KORKUT AKIN yazdı: “Siyahi genç polisin -ki, gerçek bir öyküdür filmde anlatılan- inanılmaz mücadelesiyle, ırkçı Ku Klux Klan yapılanması bir kez daha sindirilir. Yönetmen Spike Lee, sakin ve yalın anlatımıyla izleyiciyi hem meraklandırıyor hem de tarihin o karanlık yıllarına küçük de olsa ışık tutuyor.”
KORKUT AKIN
Hangi açıdan baktığınıza bağlı olarak, dünyanın seçtiğiniz en iyi zamanları bir başkası için çok da iyi değildir belki de…
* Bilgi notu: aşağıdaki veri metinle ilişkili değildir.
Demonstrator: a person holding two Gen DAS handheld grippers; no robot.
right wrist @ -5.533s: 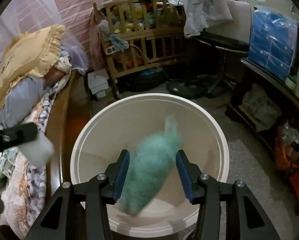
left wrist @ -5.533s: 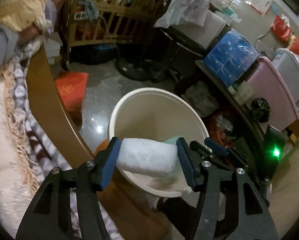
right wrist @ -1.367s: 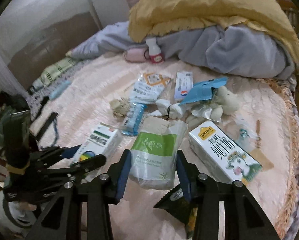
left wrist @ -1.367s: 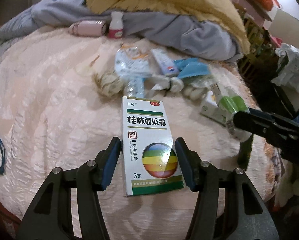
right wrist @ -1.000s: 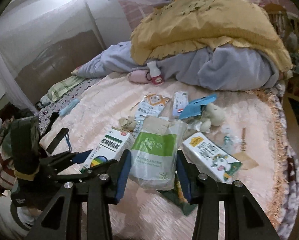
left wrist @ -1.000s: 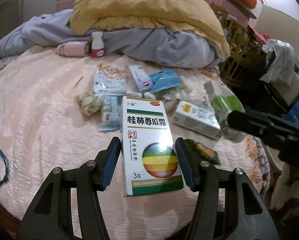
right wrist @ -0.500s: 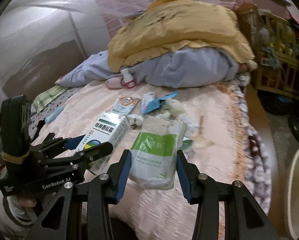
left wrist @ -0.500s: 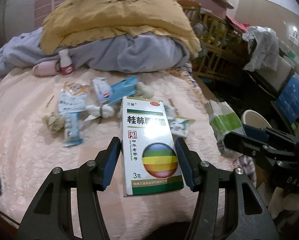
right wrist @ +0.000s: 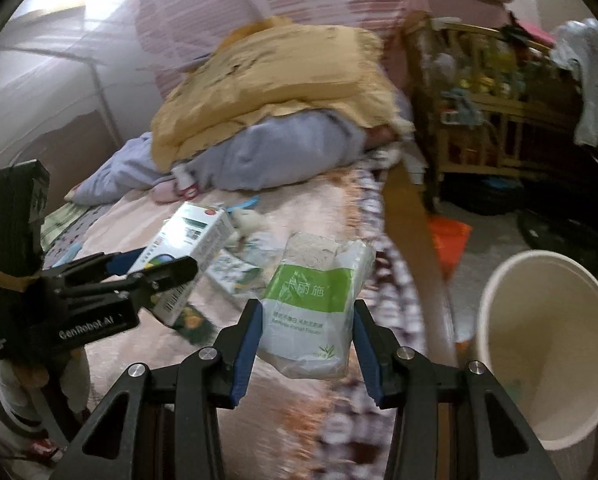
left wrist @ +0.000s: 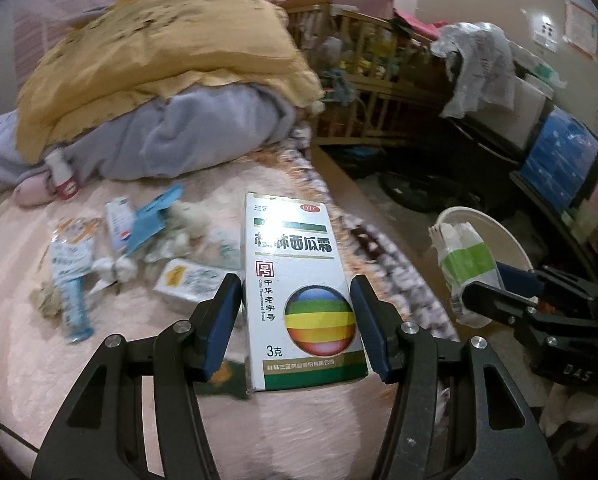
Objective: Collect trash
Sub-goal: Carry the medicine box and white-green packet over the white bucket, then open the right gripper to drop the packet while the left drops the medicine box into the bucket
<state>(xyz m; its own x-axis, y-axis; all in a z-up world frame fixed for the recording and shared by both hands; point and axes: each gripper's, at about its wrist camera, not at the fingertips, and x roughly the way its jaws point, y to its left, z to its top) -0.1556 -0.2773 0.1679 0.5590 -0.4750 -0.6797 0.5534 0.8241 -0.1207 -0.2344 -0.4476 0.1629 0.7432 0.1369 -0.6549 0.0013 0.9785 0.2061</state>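
both loads were carried off the bed and swung toward the bin. the medicine box (left wrist: 299,296) was held upright between the pads of the left gripper (left wrist: 297,320), clamped on both sides, well above the pink bedspread (left wrist: 27,360). the green-and-white tissue pack (right wrist: 313,304) was pinched the same way in the right gripper (right wrist: 307,340), its plastic bulging past the fingers. a second ago only the bed and its litter were seen ahead; now the cream bucket (right wrist: 547,344) had been brought into view at the right, on the floor beyond the bed edge. that was read as transport under way, not pickup. neither item was yet over the rim. more trash was left behind on the bedspread: a milk carton (left wrist: 191,284), a blue wrapper (left wrist: 151,224), crumpled tissues (left wrist: 115,272). another trip was judged likely after these two drops.
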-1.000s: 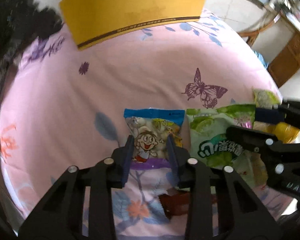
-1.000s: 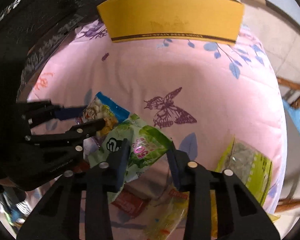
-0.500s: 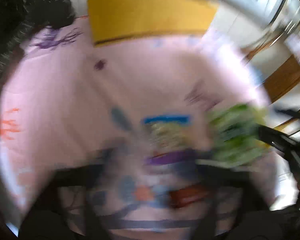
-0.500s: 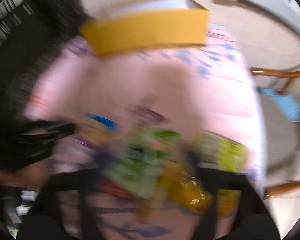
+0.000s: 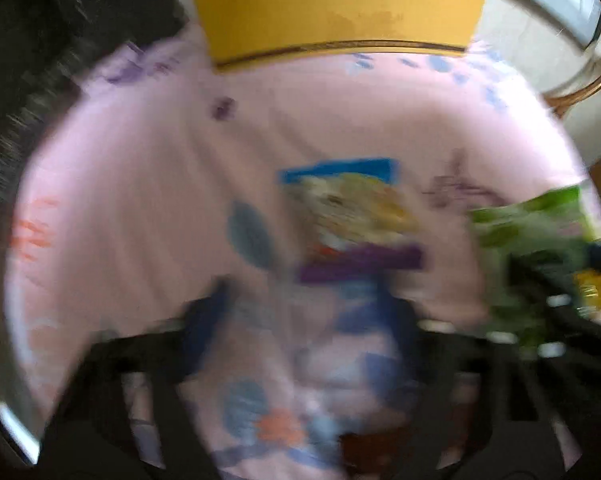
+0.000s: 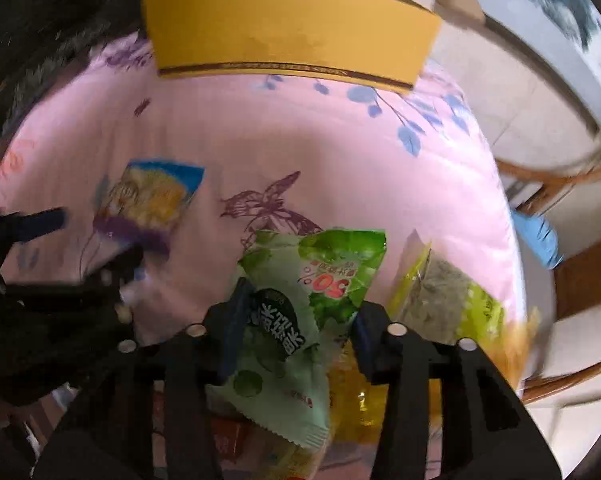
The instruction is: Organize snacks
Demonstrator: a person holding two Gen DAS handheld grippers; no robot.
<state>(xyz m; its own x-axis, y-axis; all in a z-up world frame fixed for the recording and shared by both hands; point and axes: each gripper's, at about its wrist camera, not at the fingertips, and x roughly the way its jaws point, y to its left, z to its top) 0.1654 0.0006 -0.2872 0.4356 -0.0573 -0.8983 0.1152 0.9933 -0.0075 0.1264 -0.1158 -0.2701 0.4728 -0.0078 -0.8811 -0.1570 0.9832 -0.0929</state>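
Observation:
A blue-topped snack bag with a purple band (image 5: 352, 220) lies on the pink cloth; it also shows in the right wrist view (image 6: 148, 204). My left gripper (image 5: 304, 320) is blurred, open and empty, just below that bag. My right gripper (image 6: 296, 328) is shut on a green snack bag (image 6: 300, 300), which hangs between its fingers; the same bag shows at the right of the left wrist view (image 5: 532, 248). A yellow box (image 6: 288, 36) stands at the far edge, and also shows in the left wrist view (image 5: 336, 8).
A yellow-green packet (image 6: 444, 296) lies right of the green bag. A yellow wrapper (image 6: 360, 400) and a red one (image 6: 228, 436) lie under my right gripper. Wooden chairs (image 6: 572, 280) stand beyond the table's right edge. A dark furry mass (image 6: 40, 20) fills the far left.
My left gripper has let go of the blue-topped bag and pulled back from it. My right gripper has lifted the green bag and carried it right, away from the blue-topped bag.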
1970’li yıllar bizim ülkemizde ’68 kuşağının devrimci hareketlenmesiyle alabildiğine hareketli, yapılan darbe (12 Mart) nedeniyle de çok sıkıntılı, zorlu dönemlerdir. Hippiler için Nirvana’ya ulaşma derdi anlamına gelirken Amerikalı siyahiler için ırkçılıkla mücadele demektir.
Kendine güvenen ve toplulukta bir fark yaratarak kendine bir yer edinmek isteyen siyahi genç, önce polis olur. Polislerin bile ırkçı olduğu o yıllarda gözlerdeki küçümsemeye, lafla tacize karşı biriken öfkesini bir “gizli” görevle dindirmeyi başarır.
Başarı öyküsü…
Siyahi genç polisin -ki, gerçek bir öyküdür filmde anlatılan- inanılmaz mücadelesiyle, ırkçı Ku Klux Klan yapılanması bir kez daha sindirilir.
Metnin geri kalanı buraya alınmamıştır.